EXERCISE GOAL:
Make a verbatim copy of all the records. Skip every image.

★ ★ ★ ★ ★

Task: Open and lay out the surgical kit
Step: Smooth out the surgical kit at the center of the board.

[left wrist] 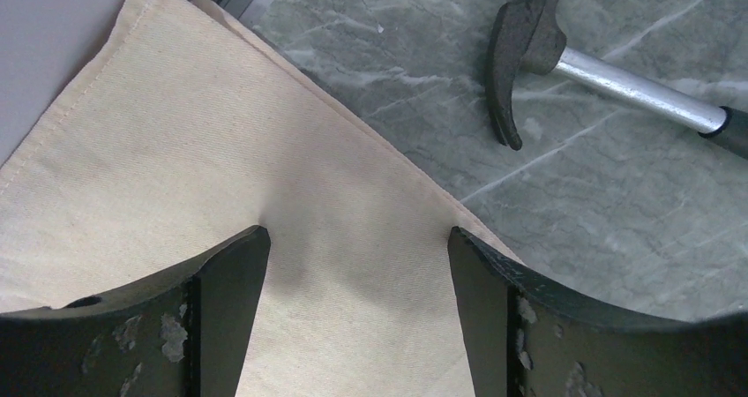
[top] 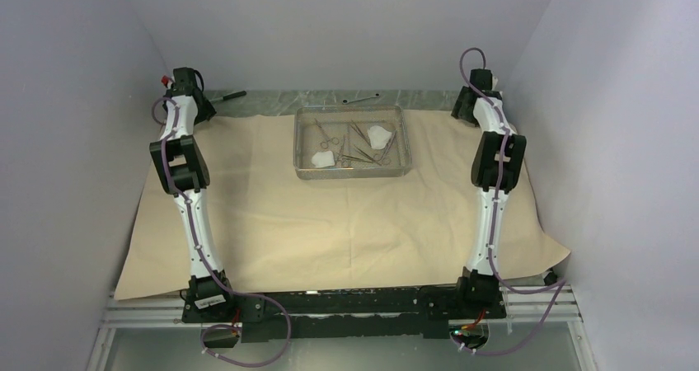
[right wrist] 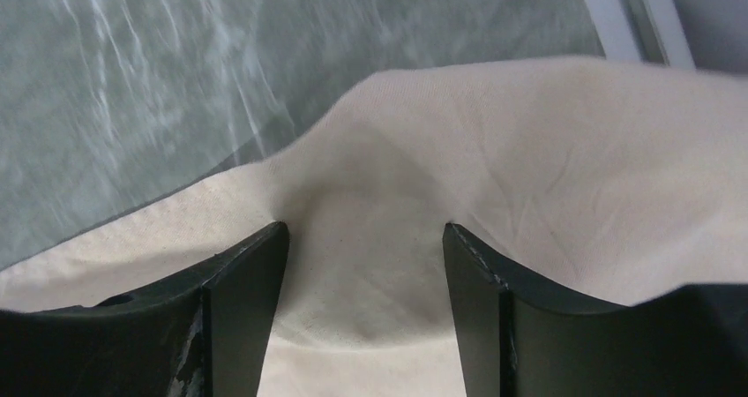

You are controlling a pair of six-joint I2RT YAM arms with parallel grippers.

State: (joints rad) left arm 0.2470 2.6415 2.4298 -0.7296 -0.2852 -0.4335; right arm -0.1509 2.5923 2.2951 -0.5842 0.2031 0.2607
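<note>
2 arms point(top: 189, 198) point(top: 492, 198) outstretched, end effectors point(left wrist: 357, 234) point(right wrist: 366, 229) spread — over wrap point(top: 330, 214)

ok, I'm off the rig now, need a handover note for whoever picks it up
Left gripper: open, over the wrap sheet's far left corner, holding nothing.
Right gripper: open, at the far right corner, where the cloth humps up.
Wire-mesh tray sits on the sheet, far centre; clamps, tweezers, gauze pads inside.
Done: sheet spread open.
Left: probably flatten the right corner, then lay instruments and gauze out of the tray.
</note>
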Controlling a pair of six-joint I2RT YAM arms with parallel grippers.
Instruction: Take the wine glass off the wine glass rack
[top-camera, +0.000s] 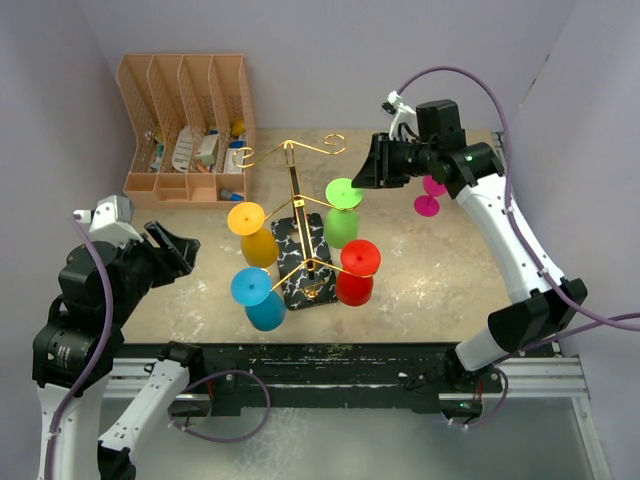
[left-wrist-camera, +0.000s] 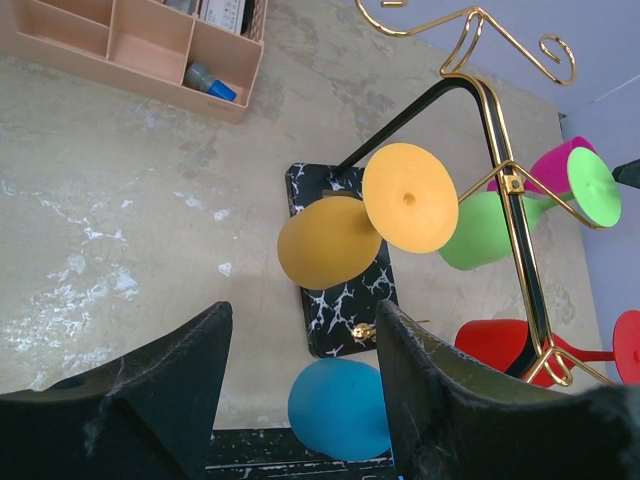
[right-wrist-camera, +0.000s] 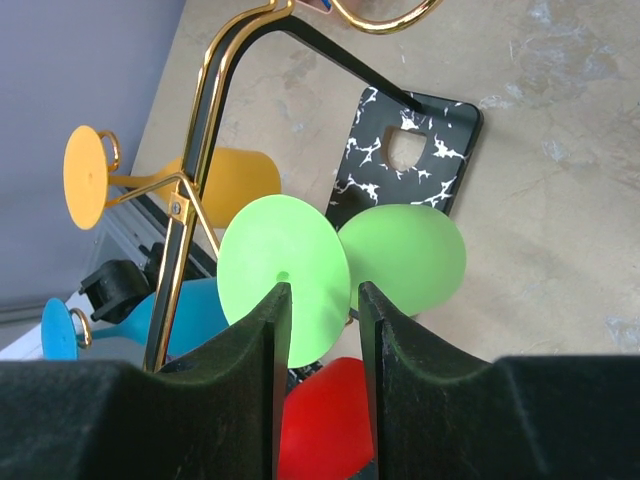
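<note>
Evidently readying a grasp, the right gripper (top-camera: 358, 172), jaws slightly apart, lines up on the green wine glass (top-camera: 343, 210) hanging right of centre; the left gripper (top-camera: 183, 250) waits open, lower left.

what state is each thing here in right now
wine glass rack, upright, four glasses hanging
green wine glass, hanging, bowl down
yellow wine glass, hanging, bowl down
blue wine glass, hanging, bowl down
red wine glass, hanging, bowl down
magenta wine glass, off the rack
desk organiser, holding items
left gripper, open, empty
right gripper, open, empty
</note>
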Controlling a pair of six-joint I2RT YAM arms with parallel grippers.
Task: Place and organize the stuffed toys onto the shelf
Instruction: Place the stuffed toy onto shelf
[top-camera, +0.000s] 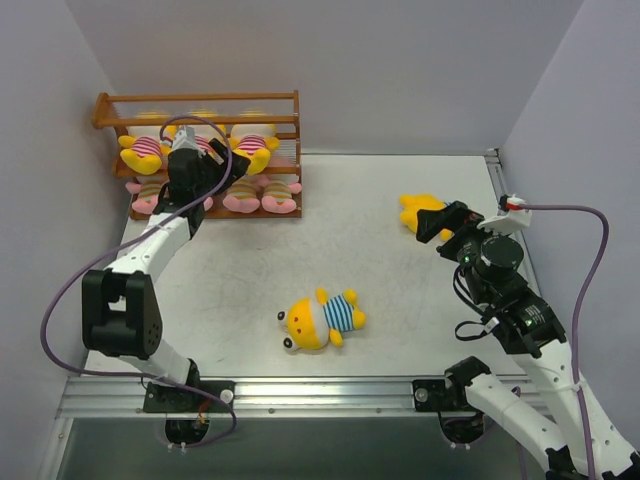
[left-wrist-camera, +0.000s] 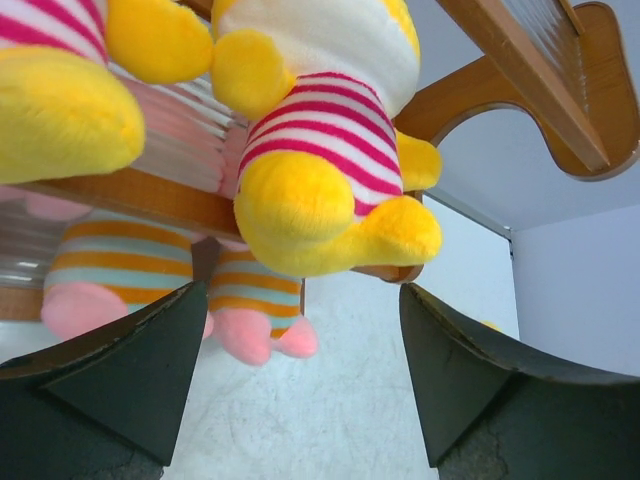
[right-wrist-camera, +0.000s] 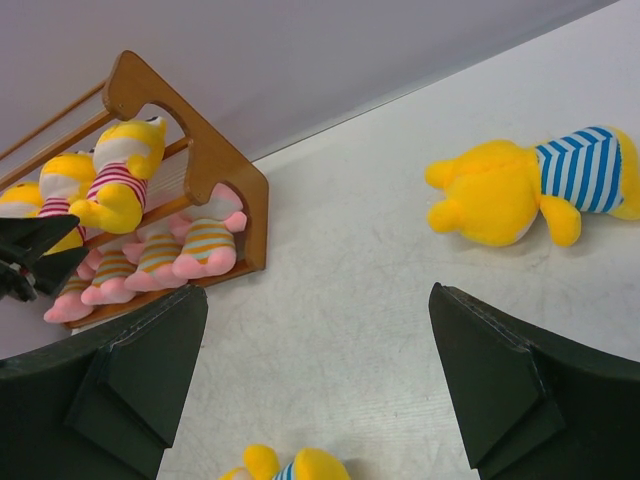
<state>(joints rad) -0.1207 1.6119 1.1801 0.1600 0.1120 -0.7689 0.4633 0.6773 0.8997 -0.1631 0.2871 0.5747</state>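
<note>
The wooden shelf (top-camera: 200, 100) stands at the back left. Three yellow toys in pink-striped shirts (top-camera: 145, 150) lie on its middle tier, and several pink toys in tan-striped shirts (top-camera: 262, 195) on its bottom tier. My left gripper (top-camera: 212, 172) is open and empty in front of the middle tier, just below a yellow toy (left-wrist-camera: 320, 150). Two yellow toys in blue-striped shirts lie on the table: one in the middle (top-camera: 322, 320), one at the right (top-camera: 415, 210). My right gripper (top-camera: 432, 224) is open and empty, right beside that one, whose edge shows below the jaws (right-wrist-camera: 285, 468).
The grey table (top-camera: 380, 270) has walls on the left, back and right. A metal rail (top-camera: 330, 385) runs along the near edge. The shelf's top tier holds no toys. The left arm's purple cable (top-camera: 215, 130) loops in front of the shelf.
</note>
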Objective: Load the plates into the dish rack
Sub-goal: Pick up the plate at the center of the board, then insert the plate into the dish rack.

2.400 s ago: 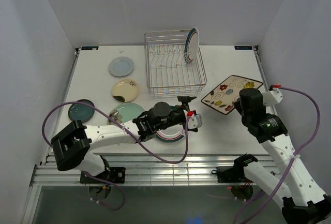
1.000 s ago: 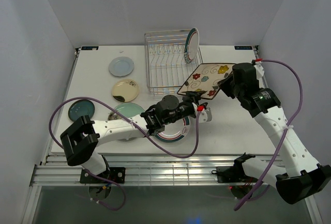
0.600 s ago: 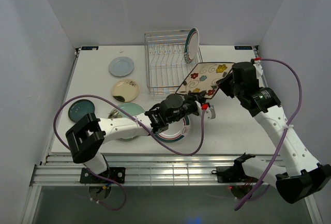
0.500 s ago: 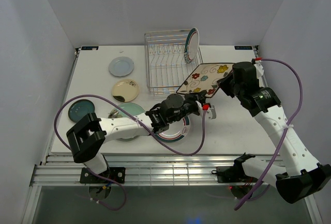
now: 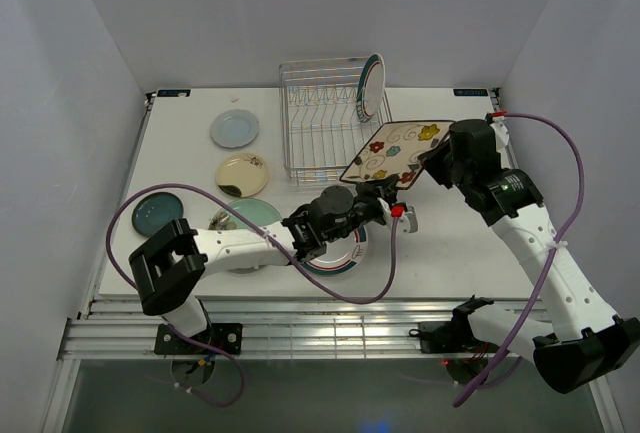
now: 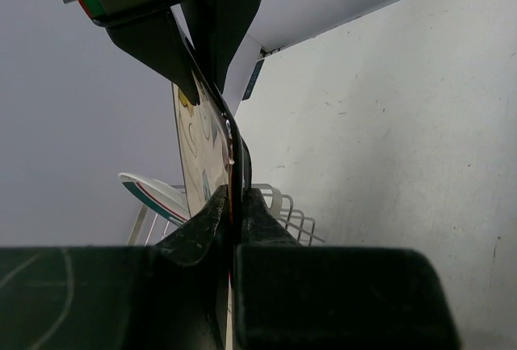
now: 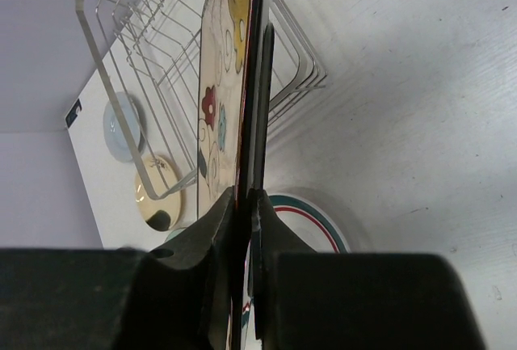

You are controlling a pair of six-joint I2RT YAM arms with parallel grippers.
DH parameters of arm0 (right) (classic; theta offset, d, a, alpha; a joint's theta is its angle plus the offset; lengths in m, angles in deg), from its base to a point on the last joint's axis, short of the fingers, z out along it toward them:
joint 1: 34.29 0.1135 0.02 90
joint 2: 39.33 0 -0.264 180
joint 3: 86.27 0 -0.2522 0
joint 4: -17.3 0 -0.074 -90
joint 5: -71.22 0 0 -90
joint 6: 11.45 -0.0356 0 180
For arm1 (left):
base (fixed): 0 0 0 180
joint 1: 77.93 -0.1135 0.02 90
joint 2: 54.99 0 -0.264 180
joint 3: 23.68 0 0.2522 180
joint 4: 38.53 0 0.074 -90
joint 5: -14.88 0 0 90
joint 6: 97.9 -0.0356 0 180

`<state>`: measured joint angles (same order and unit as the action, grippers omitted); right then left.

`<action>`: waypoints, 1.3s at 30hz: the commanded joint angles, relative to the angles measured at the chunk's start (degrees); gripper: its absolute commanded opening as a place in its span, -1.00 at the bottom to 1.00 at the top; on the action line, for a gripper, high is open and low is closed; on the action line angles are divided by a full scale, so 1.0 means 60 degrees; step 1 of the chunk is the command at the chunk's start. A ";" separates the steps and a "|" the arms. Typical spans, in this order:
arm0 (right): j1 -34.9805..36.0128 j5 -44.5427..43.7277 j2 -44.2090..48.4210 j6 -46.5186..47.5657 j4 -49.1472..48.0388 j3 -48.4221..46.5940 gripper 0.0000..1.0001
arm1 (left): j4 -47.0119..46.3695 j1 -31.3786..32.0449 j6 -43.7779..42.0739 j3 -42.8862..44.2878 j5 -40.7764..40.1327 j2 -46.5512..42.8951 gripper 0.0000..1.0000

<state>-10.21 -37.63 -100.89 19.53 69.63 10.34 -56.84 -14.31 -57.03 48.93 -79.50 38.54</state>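
The square floral plate [image 5: 395, 151] hangs tilted in the air just right of the dish rack [image 5: 335, 128]. My right gripper [image 5: 432, 160] is shut on its right edge, and my left gripper [image 5: 375, 193] is shut on its lower-left edge. The left wrist view has the plate [image 6: 202, 148] edge-on between that gripper's [image 6: 234, 192] jaws. In the right wrist view the plate's flowered face [image 7: 222, 83] runs up from that gripper [image 7: 246, 192]. One white plate with a teal-red rim [image 5: 371, 86] stands in the rack's right end. Another [image 5: 338, 256] lies under my left arm.
Flat on the table left of the rack lie a blue-grey plate [image 5: 234, 128], a cream plate [image 5: 241, 173], a pale green plate [image 5: 250, 215] and a dark teal plate [image 5: 157, 211]. The rack's wires [image 7: 145, 43] are close beside the held plate.
My right gripper lifted the floral plate off the table toward the rack. My left gripper came up and closed on the plate's lower-left edge.
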 commanded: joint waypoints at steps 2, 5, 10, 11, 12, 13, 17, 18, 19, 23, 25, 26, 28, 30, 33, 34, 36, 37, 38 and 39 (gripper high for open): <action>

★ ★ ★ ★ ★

SOLUTION:
Task: Open and lay out the surgical kit
Step: Smooth out the surgical kit at the center of the board.

[left wrist] 
[top] 
[right wrist] 

You are controlling a pair of six-joint I2RT YAM arms with parallel grippers.

State: (joints rad) left arm 0.2470 2.6415 2.4298 -0.7296 -0.2852 -0.4335; right arm -0.1509 2.5923 2.2951 -0.5842 0.2031 0.2607
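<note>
2 arms point(top: 189, 198) point(top: 492, 198) outstretched, end effectors point(left wrist: 357, 234) point(right wrist: 366, 229) spread — over wrap point(top: 330, 214)

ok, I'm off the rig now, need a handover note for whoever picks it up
Left gripper: open, over the wrap sheet's far left corner, holding nothing.
Right gripper: open, at the far right corner, where the cloth humps up.
Wire-mesh tray sits on the sheet, far centre; clamps, tweezers, gauze pads inside.
Done: sheet spread open.
Left: probably flatten the right corner, then lay instruments and gauze out of the tray.
</note>
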Controlling a pair of six-joint I2RT YAM arms with parallel grippers.
Instruction: Take the wine glass off the wine glass rack
[top-camera, +0.000s] 
[left-wrist-camera, +0.000s] 
[right-wrist-camera, +0.000s] 
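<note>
Evidently readying a grasp, the right gripper (top-camera: 358, 172), jaws slightly apart, lines up on the green wine glass (top-camera: 343, 210) hanging right of centre; the left gripper (top-camera: 183, 250) waits open, lower left.

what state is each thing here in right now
wine glass rack, upright, four glasses hanging
green wine glass, hanging, bowl down
yellow wine glass, hanging, bowl down
blue wine glass, hanging, bowl down
red wine glass, hanging, bowl down
magenta wine glass, off the rack
desk organiser, holding items
left gripper, open, empty
right gripper, open, empty
</note>
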Controlling a pair of six-joint I2RT YAM arms with parallel grippers.
Task: Place and organize the stuffed toys onto the shelf
Instruction: Place the stuffed toy onto shelf
[top-camera, +0.000s] 
[left-wrist-camera, +0.000s] 
[right-wrist-camera, +0.000s] 
<state>(joints rad) -0.1207 1.6119 1.1801 0.1600 0.1120 -0.7689 0.4633 0.6773 0.8997 -0.1631 0.2871 0.5747</state>
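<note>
The wooden shelf (top-camera: 200, 100) stands at the back left. Three yellow toys in pink-striped shirts (top-camera: 145, 150) lie on its middle tier, and several pink toys in tan-striped shirts (top-camera: 262, 195) on its bottom tier. My left gripper (top-camera: 212, 172) is open and empty in front of the middle tier, just below a yellow toy (left-wrist-camera: 320, 150). Two yellow toys in blue-striped shirts lie on the table: one in the middle (top-camera: 322, 320), one at the right (top-camera: 415, 210). My right gripper (top-camera: 432, 224) is open and empty, right beside that one, whose edge shows below the jaws (right-wrist-camera: 285, 468).
The grey table (top-camera: 380, 270) has walls on the left, back and right. A metal rail (top-camera: 330, 385) runs along the near edge. The shelf's top tier holds no toys. The left arm's purple cable (top-camera: 215, 130) loops in front of the shelf.
</note>
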Objective: Load the plates into the dish rack
Sub-goal: Pick up the plate at the center of the board, then insert the plate into the dish rack.

2.400 s ago: 
1.000 s ago: 
0.600 s ago: 
0.500 s ago: 
now: 
now: 
now: 

You are controlling a pair of six-joint I2RT YAM arms with parallel grippers.
DH parameters of arm0 (right) (classic; theta offset, d, a, alpha; a joint's theta is its angle plus the offset; lengths in m, angles in deg), from its base to a point on the last joint's axis, short of the fingers, z out along it toward them:
joint 1: 34.29 0.1135 0.02 90
joint 2: 39.33 0 -0.264 180
joint 3: 86.27 0 -0.2522 0
joint 4: -17.3 0 -0.074 -90
joint 5: -71.22 0 0 -90
joint 6: 11.45 -0.0356 0 180
For arm1 (left):
base (fixed): 0 0 0 180
joint 1: 77.93 -0.1135 0.02 90
joint 2: 54.99 0 -0.264 180
joint 3: 23.68 0 0.2522 180
joint 4: 38.53 0 0.074 -90
joint 5: -14.88 0 0 90
joint 6: 97.9 -0.0356 0 180

`<state>`: measured joint angles (same order and unit as the action, grippers omitted); right then left.

`<action>`: waypoints, 1.3s at 30hz: the commanded joint angles, relative to the angles measured at the chunk's start (degrees); gripper: its absolute commanded opening as a place in its span, -1.00 at the bottom to 1.00 at the top; on the action line, for a gripper, high is open and low is closed; on the action line angles are divided by a full scale, so 1.0 means 60 degrees; step 1 of the chunk is the command at the chunk's start. A ";" separates the steps and a "|" the arms. Typical spans, in this order:
arm0 (right): j1 -34.9805..36.0128 j5 -44.5427..43.7277 j2 -44.2090..48.4210 j6 -46.5186..47.5657 j4 -49.1472..48.0388 j3 -48.4221..46.5940 gripper 0.0000..1.0001
arm1 (left): j4 -47.0119..46.3695 j1 -31.3786..32.0449 j6 -43.7779..42.0739 j3 -42.8862..44.2878 j5 -40.7764..40.1327 j2 -46.5512..42.8951 gripper 0.0000..1.0000

<state>-10.21 -37.63 -100.89 19.53 69.63 10.34 -56.84 -14.31 -57.03 48.93 -79.50 38.54</state>
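The square floral plate [image 5: 395, 151] hangs tilted in the air just right of the dish rack [image 5: 335, 128]. My right gripper [image 5: 432, 160] is shut on its right edge, and my left gripper [image 5: 375, 193] is shut on its lower-left edge. The left wrist view has the plate [image 6: 202, 148] edge-on between that gripper's [image 6: 234, 192] jaws. In the right wrist view the plate's flowered face [image 7: 222, 83] runs up from that gripper [image 7: 246, 192]. One white plate with a teal-red rim [image 5: 371, 86] stands in the rack's right end. Another [image 5: 338, 256] lies under my left arm.
Flat on the table left of the rack lie a blue-grey plate [image 5: 234, 128], a cream plate [image 5: 241, 173], a pale green plate [image 5: 250, 215] and a dark teal plate [image 5: 157, 211]. The rack's wires [image 7: 145, 43] are close beside the held plate.
My right gripper lifted the floral plate off the table toward the rack. My left gripper came up and closed on the plate's lower-left edge.
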 commanded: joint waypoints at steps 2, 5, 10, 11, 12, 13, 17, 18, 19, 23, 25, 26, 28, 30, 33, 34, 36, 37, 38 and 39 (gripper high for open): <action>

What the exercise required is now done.